Nimm mich mit
für 5 Pfennig

Ein buntes Blatt für Alle und Alles
1904/1905


Die Reden des Sergeanten Krause.

Herausgegeben von Freiherrn von Schlicht

Während der Zeit, als Graf Baudissin in Dresden wohnte, aber oft Berlin besuchte, bekam er dort ein Angebot, eine Serie kritisch-humoristischer Aufsätze zu veröffentlichen, wie er in seiner Autobiographie "Was ich so erlebte" erzählt:

". . . Bei jeder meiner Reisen nach Berlin wiederholte sich am Schalter dieselbe Geschichte, und ich fuhr sehr, sehr oft. Auch eines Tages wieder, als ich mir meinen inzwischen auch bekannt gewordenen Sergeanten Krause ausgedacht hatte, der in seinen Instruktionsstunden und des Abends an seinem Stammtisch Reden hielt, die sich mit allen nur möglichen militärischen und unmilitärischen Dingen beschäftigten.

Ich brauchte für meine Idee nur noch einen Verleger, und diesen fand ich in des Wortes wahrster Bedeutung auf der Straße, denn in Berlin traf ich auf der Friedrichstraße den bekannten Willy Kraus, den Herausgeber vieler Zeitschriften, der mich fragte, was ich denn schon wieder in Berlin mache. Ich weihte ihn in meine Idee ein, und er stimmte der um so mehr zu, als er sich gerade mit dem Gedanken einer neuen Zeitschrift trug. Er bat mich, am nächsten Morgen auf sein Bureau zu kommen, dort wurden wir uns schnell über alles einig, und ich habe dann jahrelang für die neue Zeitschrift "Nimm mich mit für 5 Pfennig" jede Woche eine Rede des Sergeanten Krause geschrieben. Das war keine leichte Arbeit, immer einen neuen Stoff zu finden, und mein Sergeant Krause redete sich solchen Blödsinn zusammen und stellte oft derartig verrückte Behauptungen auf, daß ich bei der Niederschrift manchmal ganz dammlich wurde, besonders wenn ich auf Vorrat arbeitete und an einem Tage drei oder gar vier Reden des Sergeanten Krause aus meinem Schädel zog. Aber der Unsinn schlug ein und wurde von den nach Hunderttausend zählenden Lesern des Blattes verschlungen, . . ."

Graf Baudissin bringt seine Kritik an den Zuständen im preußischen Militärwesen hier in Form der Satire, die kritisiert durch Übertreibung der Wirklichkeit.

So läßt er einen Unteroffizier - den Sergeanten Krause - in seinen Instruktionsstunden den Rekruten ein Weltbild vortragen, das alle Schwächen des Militärsystems dadurch hervorhebt, daß Krause die Schwächen als Stärken versteht und auch so zu verkaufen versucht.
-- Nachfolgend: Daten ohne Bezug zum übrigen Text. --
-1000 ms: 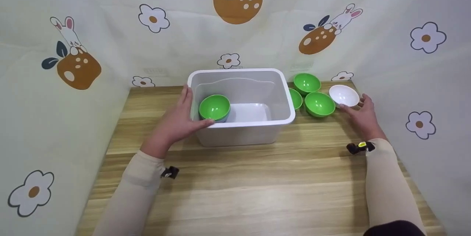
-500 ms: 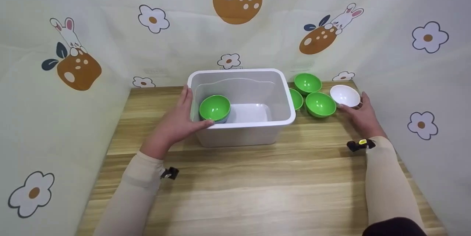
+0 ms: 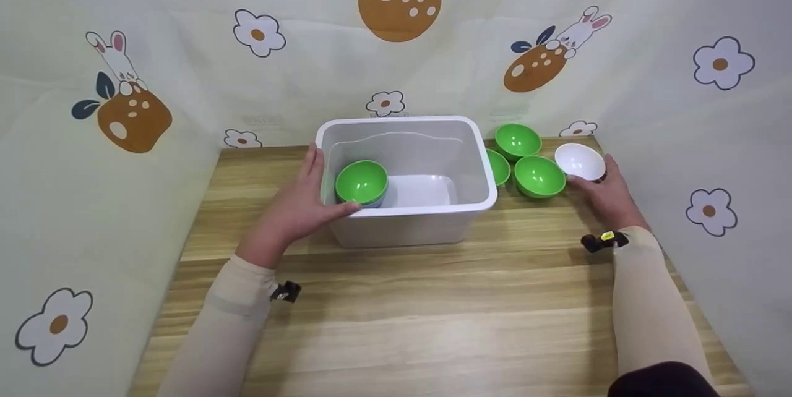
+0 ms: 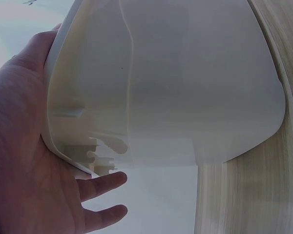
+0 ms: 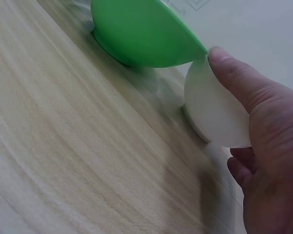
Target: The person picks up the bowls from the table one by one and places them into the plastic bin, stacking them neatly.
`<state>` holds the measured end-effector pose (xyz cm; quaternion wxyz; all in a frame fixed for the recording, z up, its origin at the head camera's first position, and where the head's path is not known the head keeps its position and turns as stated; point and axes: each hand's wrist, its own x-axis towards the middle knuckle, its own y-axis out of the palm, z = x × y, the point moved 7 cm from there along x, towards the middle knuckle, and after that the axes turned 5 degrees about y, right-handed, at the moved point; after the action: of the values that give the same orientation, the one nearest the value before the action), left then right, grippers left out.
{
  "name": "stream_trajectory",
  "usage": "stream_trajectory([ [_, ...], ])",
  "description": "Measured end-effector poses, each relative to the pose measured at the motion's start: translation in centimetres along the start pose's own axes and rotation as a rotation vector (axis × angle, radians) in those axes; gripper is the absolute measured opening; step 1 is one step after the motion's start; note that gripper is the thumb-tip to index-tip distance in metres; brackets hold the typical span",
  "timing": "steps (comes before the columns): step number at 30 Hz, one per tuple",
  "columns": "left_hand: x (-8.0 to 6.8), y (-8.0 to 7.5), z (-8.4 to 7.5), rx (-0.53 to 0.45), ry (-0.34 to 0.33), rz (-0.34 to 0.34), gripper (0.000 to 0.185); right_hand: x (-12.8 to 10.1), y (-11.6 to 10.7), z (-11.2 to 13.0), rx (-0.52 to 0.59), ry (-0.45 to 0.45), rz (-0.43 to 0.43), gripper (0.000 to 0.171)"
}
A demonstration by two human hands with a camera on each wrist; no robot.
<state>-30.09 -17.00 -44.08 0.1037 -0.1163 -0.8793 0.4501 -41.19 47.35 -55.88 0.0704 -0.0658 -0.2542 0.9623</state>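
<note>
A white plastic bin (image 3: pixel 408 228) stands on the wooden table. My left hand (image 3: pixel 296 204) rests on its near left corner, the thumb along the front rim and the straight fingers against the left side. Inside the bin, a green bowl (image 3: pixel 362 182) sits on top of something pale, mostly hidden. At the far right, my right hand (image 3: pixel 609 195) holds a white bowl (image 3: pixel 580 161) by its sides between thumb and fingers. In the right wrist view, the thumb tip lies at the rim of this white bowl (image 5: pixel 212 105), where a green bowl (image 5: pixel 146 34) touches it.
Between the bin and the white bowl stand a rear green bowl (image 3: pixel 517 140), a front green bowl (image 3: pixel 539 176) and a third green bowl (image 3: pixel 499 168) partly hidden by the bin. A patterned cloth (image 3: pixel 297 75) encloses the table (image 3: pixel 421 304) at the back and sides.
My right hand's fingers have drawn slightly closer around the white bowl, and the right wrist has shifted a little. The left hand, the bin and the bowls stay in place.
</note>
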Motion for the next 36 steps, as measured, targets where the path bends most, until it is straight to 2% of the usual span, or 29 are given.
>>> stream_trajectory([
  [7, 0.2, 0.2, 0.1, -0.009, 0.006, -0.001, 0.136, 0.1, -0.2, 0.0, 0.056, -0.072, -0.053, 0.096],
  [14, 0.2, 0.3, 0.2, -0.005, 0.005, 0.005, 0.14, -0.5, -0.3, -0.2, 0.088, 0.002, -0.107, 0.106],
  [19, 0.1, 0.2, 0.0, -0.006, 0.004, 0.007, 0.141, -0.7, -0.5, -0.4, 0.116, 0.009, -0.156, 0.103],
  [28, 0.1, 0.1, 0.0, -0.01, 0.004, 0.002, 0.137, -1.1, -0.7, 0.4, 0.147, -0.018, -0.162, 0.1],
  [33, 0.1, 0.1, 0.1, -0.008, 0.004, 0.002, 0.139, -1.9, -0.8, 2.5, 0.167, -0.081, -0.149, 0.094],
  [36, 0.1, 0.1, 0.1, 0.0, 0.003, 0.009, 0.139, -2.3, -1.0, 3.9, 0.141, -0.124, -0.143, 0.093],
])
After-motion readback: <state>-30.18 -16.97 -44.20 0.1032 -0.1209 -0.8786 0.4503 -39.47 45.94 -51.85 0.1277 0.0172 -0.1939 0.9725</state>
Baudissin sagt nämlich selbst - in der Erzählung "Der kleine Gerd" - von dem geistigen Horizont der Unteroffiziere:

"Leutnant König hatte kaum zugehört, er kannte die Beredsamkeit der alten Unteroffiziere, von denen sich im Laufe der langen Dienstzeit ein jeder seine eigene Lebensphilosophie anschafft, die jeder für die allein richtige hält, und die trotzdem fast immer mehr als verdreht ist."

Im „Tagungsband 2007” des „Arbeitskreises Bild Druck Papier” kann man auf Seite 176 über die Zeitschrift „Nimm mich mit” lesen:

Eine viel gelesene Besonderheit waren in den ersten Jahren zwischen 1904 und 1906 „Die Reden des Sergeanten Krause” herausgegeben von Freiherrn von Schlicht. Schlicht, eigentlich Graf Baudissin, brachte im unsinnigen Schwadronieren eines fiktiven Sergeanten Krause während seiner Instruktionsstunden und später am Stammtisch seine Kritik vor allem am preußischen Militärsystem und allerhand anderen Themen des täglichen Lebens unter.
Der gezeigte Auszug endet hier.